Evaluating associations between school environments and health outcomes among students in rural Sri Lanka
Schools are recognised as important sites for preventing malnutrition, but additional work is needed to understand the mechanisms and best approaches to promote nutrition within schools, particularly in low- and middle-income countries. Traditionally, schools have followed a didactic approach to health promotion, focussing on curricula which teach students about healthy eating. However, school policies, practices and environmental characteristics may also have an influence.

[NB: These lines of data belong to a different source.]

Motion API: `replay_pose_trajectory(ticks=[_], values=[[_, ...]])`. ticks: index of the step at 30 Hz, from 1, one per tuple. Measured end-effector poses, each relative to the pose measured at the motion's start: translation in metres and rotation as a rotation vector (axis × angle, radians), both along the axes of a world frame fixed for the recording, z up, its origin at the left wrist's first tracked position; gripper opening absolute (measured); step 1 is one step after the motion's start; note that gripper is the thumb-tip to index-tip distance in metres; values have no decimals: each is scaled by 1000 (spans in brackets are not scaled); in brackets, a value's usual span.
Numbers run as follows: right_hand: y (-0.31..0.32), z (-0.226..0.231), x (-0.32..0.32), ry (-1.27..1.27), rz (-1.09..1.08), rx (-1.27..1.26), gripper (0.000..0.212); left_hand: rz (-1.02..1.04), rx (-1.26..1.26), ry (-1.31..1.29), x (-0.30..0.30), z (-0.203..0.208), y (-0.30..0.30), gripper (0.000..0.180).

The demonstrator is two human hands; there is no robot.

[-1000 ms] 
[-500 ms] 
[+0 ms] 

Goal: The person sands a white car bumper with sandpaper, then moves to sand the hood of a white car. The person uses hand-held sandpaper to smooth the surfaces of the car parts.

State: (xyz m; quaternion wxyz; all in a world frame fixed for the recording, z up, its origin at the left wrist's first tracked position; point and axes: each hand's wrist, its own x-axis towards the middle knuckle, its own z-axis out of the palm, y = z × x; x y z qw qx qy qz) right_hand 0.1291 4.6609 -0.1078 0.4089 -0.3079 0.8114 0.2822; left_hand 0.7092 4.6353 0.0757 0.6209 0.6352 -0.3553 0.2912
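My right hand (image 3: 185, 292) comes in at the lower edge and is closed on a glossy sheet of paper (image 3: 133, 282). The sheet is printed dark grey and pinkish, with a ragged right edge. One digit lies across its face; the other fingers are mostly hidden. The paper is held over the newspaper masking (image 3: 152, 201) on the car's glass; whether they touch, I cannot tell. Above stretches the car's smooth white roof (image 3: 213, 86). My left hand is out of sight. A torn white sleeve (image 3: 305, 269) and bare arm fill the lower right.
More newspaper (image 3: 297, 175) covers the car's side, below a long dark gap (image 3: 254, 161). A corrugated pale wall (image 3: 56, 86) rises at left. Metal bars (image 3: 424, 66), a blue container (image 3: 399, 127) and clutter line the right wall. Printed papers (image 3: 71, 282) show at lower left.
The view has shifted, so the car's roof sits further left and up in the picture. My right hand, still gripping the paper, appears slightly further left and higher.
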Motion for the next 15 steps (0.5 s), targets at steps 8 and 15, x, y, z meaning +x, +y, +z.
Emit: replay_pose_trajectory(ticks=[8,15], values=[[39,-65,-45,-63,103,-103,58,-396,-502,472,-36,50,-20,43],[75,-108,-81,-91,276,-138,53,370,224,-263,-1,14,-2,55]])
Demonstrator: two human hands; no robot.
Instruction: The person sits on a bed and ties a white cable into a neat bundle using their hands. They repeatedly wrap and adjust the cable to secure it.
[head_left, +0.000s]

Julianne’s DPhil project measures school environments and student health behaviours within three rural districts of Sri Lanka, a country experiencing rapid epidemiological, demographic and economic transition. It is part of a larger study, Integrating Nutrition Promotion and Rural Development (INPARD), which uses a quasi-experimental controlled research design to identify the feasibility of integrating health promotion with rural development. The aim of her project is to evaluate the effects of INPARD’s nutrition promotion interventions on school environments and diets of secondary school children. It investigates if the World Health Organization’s “Nutrition Friendly School Initiative” (NFSI) guidelines, which are used to develop health promotion interventions within schools, are associated with healthy dietary behaviour among pupils within the schools. The project also aims to identify which types of actions to promote healthy eating have the greatest impact on the diets of pupils and to investigate how much of the variance in diet is explained by out-of-school environments compared to within-school environments.
Julianne is funded through a departmental scholarship from the Nuffield Department of Population Health. She is supervised by Dr Nick Townsend and Professor Mike Rayner.